Flood returned in 1976, and in a rather out-of-touch gesture took his kids – even the older ones – to a toy store and told them they could buy whatever they pleased. Flood and two of his sons further reconciled in 1978, as he nursed a beer at a bowling alley, pulled his 1967 World Series ring off his finger and handed it to Flood Jr., now 18.

“He said, ‘I’m sorry.’ And that was it,” he remembers. “I knew he felt horribly that he wasn’t a better father, could have done better.”

There would be one more family with which Flood could reconcile before his death.

Flood waited until 1993 to receive his Gold Glove award from 1969.

A final appreciation

The average salary in Major League Baseball climbed in increments both steady and stratospheric since Flood’s heyday, from $19,000 in 1967 to $41,000 in 1974, topping $100,000 in 1979 and $1 million in 1992.

Despite recent stagnation, the average major leaguer now pulls in $4.36 million.

“For the players nowadays to recognize what we did for them, hopefully they do that, because we still do that for guys like Curt Flood, guys like Andy Messersmith, who Marvin went to bat for,” says Hall of Fame third baseman George Brett, who debuted in 1973 and topped the $1 million plateau in 1982, when he signed a long-term contract with Kansas City.

“Because that was it. That was the start of the union.”

But Flood lived largely in exile from the game for many years, as he struggled with alcohol and aimed to patch up his family life, and stung from a lack of support when he challenged the reserve clause.

It got better just in time for his baseball brethren.

As the union, hoping to avoid unilateral implementation of a salary cap, girded for a walkout in August 1994, they summoned Flood to address the membership. His impassioned speech, with that singular concept that still applies – “Don’t let them put the genie back in the bottle” – lent a crucial bit of historical context before the walkout. Another court ruling in favor of the players sent them back to work in April 1995.

A fresh appreciation for his sacrifice could have guided Flood – who remarried in 1986 to longtime companion Judy Pace – into rewarding golden years. But in 1995, just a year after his MLBPA address, Flood was diagnosed with throat cancer.

He passed away at UCLA Medical Center on Jan. 20, 1997, two days after his 59th birthday.

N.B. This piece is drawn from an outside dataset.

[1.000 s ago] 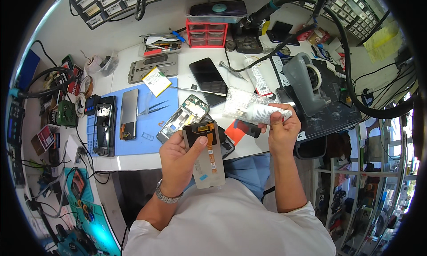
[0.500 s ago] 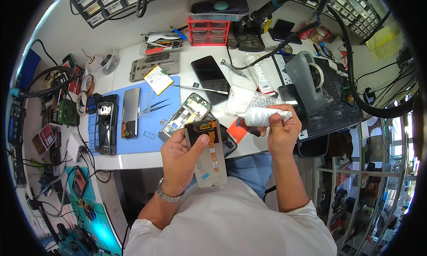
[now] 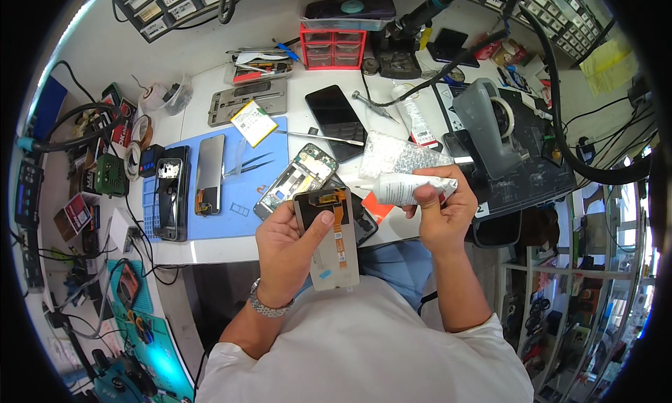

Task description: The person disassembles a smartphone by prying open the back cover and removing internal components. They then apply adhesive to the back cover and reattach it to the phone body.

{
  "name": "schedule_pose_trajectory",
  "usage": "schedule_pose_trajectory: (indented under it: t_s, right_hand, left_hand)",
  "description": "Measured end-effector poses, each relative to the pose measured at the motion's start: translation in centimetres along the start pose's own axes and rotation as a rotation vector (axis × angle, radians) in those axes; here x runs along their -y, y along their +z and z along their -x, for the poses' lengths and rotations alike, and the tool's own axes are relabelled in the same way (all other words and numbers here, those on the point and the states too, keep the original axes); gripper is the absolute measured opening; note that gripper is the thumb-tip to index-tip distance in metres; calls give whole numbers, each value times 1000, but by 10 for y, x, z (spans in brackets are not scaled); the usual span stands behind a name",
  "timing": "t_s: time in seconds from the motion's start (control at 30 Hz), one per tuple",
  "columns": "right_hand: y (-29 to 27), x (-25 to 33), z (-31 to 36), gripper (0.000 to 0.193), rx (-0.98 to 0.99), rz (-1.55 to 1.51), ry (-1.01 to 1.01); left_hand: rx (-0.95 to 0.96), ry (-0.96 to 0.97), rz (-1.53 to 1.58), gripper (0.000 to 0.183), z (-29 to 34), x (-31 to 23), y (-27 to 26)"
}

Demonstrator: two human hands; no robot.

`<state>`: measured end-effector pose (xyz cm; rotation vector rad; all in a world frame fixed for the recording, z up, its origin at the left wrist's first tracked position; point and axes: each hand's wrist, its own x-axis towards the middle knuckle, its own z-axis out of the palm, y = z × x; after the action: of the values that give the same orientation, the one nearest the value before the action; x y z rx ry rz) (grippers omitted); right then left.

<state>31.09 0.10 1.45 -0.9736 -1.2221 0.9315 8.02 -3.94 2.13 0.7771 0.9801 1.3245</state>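
My left hand [image 3: 288, 243] grips a phone display panel [image 3: 323, 259] by its left edge, thumb on top. The panel's grey back faces up, with an orange flex cable and a small blue sticker on it. In my right hand [image 3: 445, 208] is a white squeeze tube [image 3: 400, 189], pinched near its crimped end, its thin nozzle pointing left. The nozzle is apart from the panel, above and to its right. Just beyond the panel an opened phone body [image 3: 297, 175] lies partly on the blue mat. Bubble wrap [image 3: 399, 154] lies behind the tube.
On the blue mat [image 3: 262, 214] are another display panel [image 3: 209, 168], tweezers [image 3: 250, 165] and a phone frame [image 3: 170, 196]. Farther back are a white battery [image 3: 252, 123], a black phone [image 3: 332, 116], a screwdriver [image 3: 374, 105] and red drawers [image 3: 332, 50]. A tape dispenser [image 3: 483, 130] stands at right.
The tube has tilted slightly and its thin nozzle shows more clearly. My left hand keeps the panel nearly in place. The whole view has shifted a little.
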Motion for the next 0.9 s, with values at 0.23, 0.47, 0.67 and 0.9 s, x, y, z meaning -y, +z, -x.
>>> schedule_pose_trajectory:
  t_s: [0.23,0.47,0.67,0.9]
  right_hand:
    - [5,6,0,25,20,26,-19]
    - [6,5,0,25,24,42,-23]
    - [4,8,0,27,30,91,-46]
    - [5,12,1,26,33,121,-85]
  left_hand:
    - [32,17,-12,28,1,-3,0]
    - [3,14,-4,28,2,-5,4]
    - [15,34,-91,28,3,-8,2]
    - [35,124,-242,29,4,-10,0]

That’s the age now of his eldest son, who pivoted from a career in public relations to non-profit development and communications, with a focus on health and wellness of minority girls; he oversees the foundation that bears his father’s name. Flood’s oldest daughter, Debbie, pursued a career as a social worker and children’s court advocate; another sister, Shelly, works as an addiction counselor.

Their lives have, to a degree, been framed by their father’s personal and professional struggles. The latter re-defined an industry, one that now markets and monetizes player movement even as it works to contain salaries.

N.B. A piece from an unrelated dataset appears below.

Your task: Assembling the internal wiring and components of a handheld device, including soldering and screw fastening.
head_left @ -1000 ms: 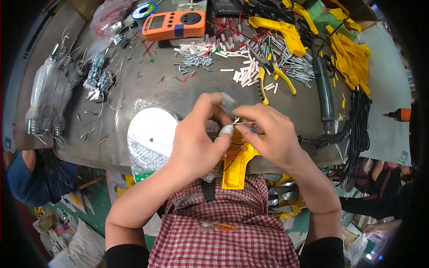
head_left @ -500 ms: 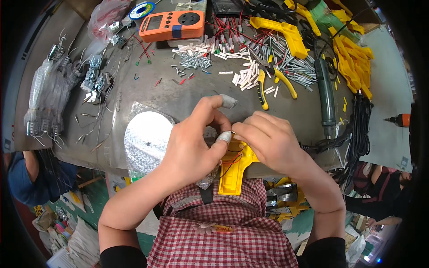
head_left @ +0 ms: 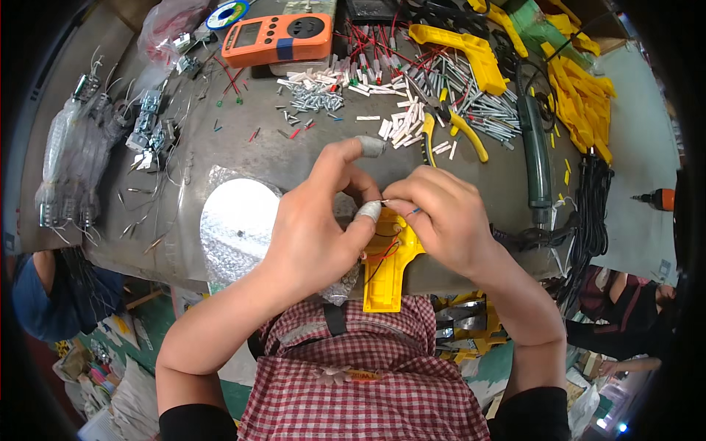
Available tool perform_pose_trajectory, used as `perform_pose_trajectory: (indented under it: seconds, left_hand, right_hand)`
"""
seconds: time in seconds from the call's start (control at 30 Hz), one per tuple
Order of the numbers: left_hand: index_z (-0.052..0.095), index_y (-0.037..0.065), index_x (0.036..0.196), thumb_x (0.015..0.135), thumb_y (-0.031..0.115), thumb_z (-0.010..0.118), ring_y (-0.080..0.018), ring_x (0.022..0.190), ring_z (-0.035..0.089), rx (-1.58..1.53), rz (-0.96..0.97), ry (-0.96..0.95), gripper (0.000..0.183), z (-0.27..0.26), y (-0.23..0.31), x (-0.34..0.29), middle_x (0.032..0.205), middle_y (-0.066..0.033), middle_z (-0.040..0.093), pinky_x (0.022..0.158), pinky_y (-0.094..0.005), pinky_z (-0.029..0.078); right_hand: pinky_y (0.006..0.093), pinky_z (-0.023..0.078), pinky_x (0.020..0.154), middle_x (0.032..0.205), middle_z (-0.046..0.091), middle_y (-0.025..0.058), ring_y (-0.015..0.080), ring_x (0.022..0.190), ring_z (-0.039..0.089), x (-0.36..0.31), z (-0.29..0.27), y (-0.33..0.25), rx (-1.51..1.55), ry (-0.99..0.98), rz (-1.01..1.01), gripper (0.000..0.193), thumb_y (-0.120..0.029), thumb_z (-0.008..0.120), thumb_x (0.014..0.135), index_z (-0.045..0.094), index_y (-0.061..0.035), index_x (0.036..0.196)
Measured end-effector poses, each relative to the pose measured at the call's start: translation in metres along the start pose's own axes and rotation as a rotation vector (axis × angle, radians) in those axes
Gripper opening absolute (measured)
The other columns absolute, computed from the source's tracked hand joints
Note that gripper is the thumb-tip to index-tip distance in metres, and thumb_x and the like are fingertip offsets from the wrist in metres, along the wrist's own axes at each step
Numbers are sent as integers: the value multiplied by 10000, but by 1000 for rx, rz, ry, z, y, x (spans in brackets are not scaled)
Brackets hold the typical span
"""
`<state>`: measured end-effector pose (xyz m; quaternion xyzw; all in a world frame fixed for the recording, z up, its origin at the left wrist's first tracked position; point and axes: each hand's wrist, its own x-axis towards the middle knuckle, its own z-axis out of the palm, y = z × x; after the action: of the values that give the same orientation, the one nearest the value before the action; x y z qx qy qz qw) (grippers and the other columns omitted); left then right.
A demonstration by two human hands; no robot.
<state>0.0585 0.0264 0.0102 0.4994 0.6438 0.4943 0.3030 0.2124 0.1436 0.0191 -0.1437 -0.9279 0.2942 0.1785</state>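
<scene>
Hands are shown close together at the near edge of a grey metal workbench [head_left: 195, 140]. A thin bare-ended wire [head_left: 386, 201] is pinched between thumb and finger of the left hand [head_left: 310, 220] and of the right hand [head_left: 450, 220]; what it is joined to cannot be told. Grey tape [head_left: 372, 147] is wrapped around the left index fingertip, which is held raised, and around the left thumb. Beneath the hands, a yellow plastic housing half [head_left: 382, 290] is placed across the bench edge, with red and black wires [head_left: 386, 253] looped in it. To the left, a round white disc [head_left: 239, 206] is laid on clear bubble wrap. Beyond the hands, yellow-and-black-handled pliers [head_left: 471, 136] are set beside scattered white strips [head_left: 406, 125]. An orange box-shaped meter [head_left: 276, 38] is seen at far left, and a dark green cylindrical tool [head_left: 535, 147] at right.
</scene>
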Motion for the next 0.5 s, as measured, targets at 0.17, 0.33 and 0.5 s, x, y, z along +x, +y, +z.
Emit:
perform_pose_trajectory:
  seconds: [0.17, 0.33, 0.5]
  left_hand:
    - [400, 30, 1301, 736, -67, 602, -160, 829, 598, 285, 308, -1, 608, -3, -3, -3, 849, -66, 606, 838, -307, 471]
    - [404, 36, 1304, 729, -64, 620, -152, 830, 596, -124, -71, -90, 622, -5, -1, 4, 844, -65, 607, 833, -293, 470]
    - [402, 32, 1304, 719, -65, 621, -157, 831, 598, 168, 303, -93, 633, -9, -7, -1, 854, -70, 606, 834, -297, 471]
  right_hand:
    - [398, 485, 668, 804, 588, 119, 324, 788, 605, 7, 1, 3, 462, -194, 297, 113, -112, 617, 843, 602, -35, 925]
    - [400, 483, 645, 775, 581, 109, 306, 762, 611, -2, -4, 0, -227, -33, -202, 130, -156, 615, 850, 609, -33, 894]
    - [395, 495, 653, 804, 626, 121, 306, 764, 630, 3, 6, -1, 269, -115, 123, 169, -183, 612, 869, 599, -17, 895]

Earlier this month, Miller was elected to the Hall of Fame by a committee that included Brett. Flood is now in the Cardinals’ Hall of Fame but not Cooperstown’s, still something of a castoff despite his undeniable impact.

Perhaps only he could foresee what was to come in an industry that knew only one way.

“I doubt Curt or anyone – on or off the field in any sport -- could fully contemplate the significance of the stance he took back in 1969,” says Clark, “but as a child and student of the civil rights movement, Curt had a heightened sense of awareness about justice and fairness.

“The stand he took affected all athletes who have enjoyed free agency for the last half century.”